Yarışta başarılar dilerim. Keyifli bir gün geçirmeniz dileğiyle.
Cuma ve cumartesi günleri için gökgürültülü sağanak yağış görünüyor MGM’nin sitesinde. Birkaç gündür cephe yağışı şeklindeydi tahminler ama bugün sağanak olarak güncellenmiş. Geçen sene 30k parkurundaydım ve güneş son bölümlerde biraz zorlamıştı. Bu yıl 66k’da yer alıyorum. Sıcaklık faktörünü de hesaba katıyordum hep ama işler değişecek gibi. Son güne kadar takip edeceğim.
Bursa merkezde sıcaklık daha fazla ama yine sağanak tahmini var.
Hem koşu ekipmanlarını hazırlama açısından hem de çadırda kalmayı planlayanların alacağı tedbirler açısından dikkate alınmalı.
Aslında benim youtube kanalımda hem bir önceki sene koştuğum 16 K, hem de geçen yıl koştuğum 30 K videolarımda çok detaylı bilgiler mevcut. 2 Videoda hem çadır açısından hem de parkur açısından faydalı bilgiler ve görsellikler içeriyor.

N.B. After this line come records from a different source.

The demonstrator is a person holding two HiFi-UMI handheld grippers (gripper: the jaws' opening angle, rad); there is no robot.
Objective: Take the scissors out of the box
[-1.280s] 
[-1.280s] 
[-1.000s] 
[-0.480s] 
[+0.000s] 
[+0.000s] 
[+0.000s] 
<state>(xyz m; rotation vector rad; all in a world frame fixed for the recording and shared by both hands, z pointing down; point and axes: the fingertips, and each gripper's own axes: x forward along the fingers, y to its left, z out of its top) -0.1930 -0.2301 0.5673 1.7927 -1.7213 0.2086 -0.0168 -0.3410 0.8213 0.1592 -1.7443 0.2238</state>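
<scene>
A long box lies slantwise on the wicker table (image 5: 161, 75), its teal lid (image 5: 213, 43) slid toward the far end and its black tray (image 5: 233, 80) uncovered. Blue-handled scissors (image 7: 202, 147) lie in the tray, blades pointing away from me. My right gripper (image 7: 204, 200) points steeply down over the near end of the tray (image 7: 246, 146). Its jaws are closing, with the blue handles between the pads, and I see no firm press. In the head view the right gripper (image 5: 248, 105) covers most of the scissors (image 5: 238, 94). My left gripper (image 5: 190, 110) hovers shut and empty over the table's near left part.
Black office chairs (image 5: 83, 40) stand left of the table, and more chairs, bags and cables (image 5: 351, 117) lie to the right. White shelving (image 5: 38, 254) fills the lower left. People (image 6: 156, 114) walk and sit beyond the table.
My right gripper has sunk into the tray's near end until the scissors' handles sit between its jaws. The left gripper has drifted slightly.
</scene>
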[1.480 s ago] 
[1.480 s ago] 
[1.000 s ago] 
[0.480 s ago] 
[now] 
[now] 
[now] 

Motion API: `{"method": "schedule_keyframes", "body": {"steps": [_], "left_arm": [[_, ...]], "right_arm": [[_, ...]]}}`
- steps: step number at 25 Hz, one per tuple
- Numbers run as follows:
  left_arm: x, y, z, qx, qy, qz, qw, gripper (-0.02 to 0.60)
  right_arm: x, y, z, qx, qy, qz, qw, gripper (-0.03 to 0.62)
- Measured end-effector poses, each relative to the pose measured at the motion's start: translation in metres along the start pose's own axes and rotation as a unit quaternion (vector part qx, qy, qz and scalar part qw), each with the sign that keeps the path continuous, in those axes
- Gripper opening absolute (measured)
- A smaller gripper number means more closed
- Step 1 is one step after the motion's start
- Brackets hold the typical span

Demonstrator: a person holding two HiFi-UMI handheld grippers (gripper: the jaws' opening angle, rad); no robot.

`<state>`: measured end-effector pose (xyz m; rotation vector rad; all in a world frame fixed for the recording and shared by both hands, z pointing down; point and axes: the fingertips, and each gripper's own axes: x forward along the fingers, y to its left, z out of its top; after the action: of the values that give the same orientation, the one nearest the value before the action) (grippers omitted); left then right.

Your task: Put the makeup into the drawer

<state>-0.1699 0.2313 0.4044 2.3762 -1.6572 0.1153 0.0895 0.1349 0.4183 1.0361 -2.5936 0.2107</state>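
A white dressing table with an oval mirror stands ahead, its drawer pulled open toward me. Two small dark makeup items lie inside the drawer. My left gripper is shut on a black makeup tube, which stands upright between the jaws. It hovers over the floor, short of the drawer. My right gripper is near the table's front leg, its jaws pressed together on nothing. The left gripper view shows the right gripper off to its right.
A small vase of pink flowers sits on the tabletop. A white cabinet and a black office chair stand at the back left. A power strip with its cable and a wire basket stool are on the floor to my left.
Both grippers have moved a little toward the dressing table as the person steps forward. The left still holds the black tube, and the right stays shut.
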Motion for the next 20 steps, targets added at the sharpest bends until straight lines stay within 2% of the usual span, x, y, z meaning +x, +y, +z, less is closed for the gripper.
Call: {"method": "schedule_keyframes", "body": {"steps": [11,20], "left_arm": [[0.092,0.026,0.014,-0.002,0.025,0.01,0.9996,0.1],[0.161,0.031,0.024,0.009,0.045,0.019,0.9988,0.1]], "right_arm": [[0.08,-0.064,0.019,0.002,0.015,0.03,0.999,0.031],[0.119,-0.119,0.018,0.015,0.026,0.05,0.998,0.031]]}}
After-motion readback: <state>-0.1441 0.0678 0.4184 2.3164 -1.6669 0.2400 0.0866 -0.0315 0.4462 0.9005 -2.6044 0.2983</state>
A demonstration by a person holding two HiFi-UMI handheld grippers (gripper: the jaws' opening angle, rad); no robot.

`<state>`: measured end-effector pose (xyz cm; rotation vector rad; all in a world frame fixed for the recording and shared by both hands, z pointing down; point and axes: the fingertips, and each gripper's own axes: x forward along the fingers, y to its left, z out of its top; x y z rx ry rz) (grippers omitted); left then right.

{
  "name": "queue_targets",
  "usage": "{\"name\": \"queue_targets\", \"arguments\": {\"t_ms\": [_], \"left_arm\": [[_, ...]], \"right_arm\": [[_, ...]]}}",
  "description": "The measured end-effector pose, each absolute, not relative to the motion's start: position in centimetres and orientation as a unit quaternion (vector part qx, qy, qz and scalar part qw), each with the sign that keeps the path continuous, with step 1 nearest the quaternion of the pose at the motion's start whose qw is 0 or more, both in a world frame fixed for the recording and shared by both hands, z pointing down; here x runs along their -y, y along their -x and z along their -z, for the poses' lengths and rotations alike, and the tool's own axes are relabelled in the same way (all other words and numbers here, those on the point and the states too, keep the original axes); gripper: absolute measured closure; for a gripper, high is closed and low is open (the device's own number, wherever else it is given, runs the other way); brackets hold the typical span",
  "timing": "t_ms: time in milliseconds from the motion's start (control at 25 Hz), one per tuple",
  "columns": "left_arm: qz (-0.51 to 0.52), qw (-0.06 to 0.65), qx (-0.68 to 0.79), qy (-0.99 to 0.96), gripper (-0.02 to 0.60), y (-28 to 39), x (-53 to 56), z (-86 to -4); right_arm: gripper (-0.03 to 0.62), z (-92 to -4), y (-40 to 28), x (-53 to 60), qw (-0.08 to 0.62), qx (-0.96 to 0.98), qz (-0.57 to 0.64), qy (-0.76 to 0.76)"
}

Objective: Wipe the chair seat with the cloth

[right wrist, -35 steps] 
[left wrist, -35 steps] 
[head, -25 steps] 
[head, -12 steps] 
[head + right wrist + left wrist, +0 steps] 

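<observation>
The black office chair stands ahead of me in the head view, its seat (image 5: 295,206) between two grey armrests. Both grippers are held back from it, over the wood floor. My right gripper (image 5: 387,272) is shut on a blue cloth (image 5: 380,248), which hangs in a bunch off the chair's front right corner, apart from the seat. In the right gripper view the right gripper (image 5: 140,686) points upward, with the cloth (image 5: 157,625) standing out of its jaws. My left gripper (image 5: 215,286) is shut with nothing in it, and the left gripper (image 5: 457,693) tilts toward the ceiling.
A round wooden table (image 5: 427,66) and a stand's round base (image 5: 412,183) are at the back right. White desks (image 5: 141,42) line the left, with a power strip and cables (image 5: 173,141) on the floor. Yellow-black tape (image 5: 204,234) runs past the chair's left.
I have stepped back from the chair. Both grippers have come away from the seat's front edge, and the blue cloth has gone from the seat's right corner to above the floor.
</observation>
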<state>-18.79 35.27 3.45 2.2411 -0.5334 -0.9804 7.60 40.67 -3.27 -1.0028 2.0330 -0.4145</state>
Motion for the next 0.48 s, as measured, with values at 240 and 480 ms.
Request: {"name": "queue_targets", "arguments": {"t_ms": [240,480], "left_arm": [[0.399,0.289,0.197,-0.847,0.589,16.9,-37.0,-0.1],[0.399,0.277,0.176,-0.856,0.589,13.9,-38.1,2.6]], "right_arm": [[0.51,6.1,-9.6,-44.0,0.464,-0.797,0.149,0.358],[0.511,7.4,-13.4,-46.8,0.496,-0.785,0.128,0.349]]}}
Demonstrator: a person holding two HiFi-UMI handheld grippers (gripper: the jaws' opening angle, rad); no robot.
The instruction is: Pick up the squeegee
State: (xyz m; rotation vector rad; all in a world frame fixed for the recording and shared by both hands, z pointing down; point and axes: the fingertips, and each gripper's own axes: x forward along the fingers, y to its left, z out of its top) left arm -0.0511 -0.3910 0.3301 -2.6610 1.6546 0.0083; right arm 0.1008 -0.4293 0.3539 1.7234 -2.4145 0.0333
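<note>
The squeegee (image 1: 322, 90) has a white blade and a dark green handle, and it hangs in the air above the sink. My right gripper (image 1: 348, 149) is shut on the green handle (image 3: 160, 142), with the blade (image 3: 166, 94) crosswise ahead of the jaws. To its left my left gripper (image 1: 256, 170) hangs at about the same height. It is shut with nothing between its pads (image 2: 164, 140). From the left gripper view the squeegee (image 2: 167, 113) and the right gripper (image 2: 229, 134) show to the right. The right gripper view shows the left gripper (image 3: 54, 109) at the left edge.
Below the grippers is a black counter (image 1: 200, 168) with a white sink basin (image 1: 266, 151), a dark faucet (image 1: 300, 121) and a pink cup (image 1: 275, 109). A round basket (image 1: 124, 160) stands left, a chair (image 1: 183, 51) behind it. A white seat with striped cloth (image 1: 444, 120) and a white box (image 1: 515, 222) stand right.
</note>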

Tavsiye derim.
Çadır bölgesi startın 500 metre aşağısında. yoldan görülen caminin yakınında kalıyor. Civarda çok fazla "hu"cu var. 2 yıl önce kavga çıkmıştı. Koşan arkadaşların kamp kurduğu bir bölge oluyor o gece. Sabah yürüyerek starta ulaşabilirsiniz. Gece aşırı gürültü oluyor. Koşu yarışına gelip koşuyla alakası olmayan çok sayıda kişi var. Gürültülü kahkahalı konuşanlar, okey oynayanlar, gece 2-3 e kadar projektör açık oturanlar, Sabah 4 te kalkıp kahvaltı yaparken eğlenenler ve daha neler neler. Biraz daha sote gizli yerlere çadırı kurmanızı tavsiye ederim. Jandarmaya özel dikkat edin o gece çok dolanıyorlar. Kafalarına göre ilgili ilgisiz yerde çadır atanları kaldırabiliyorlar.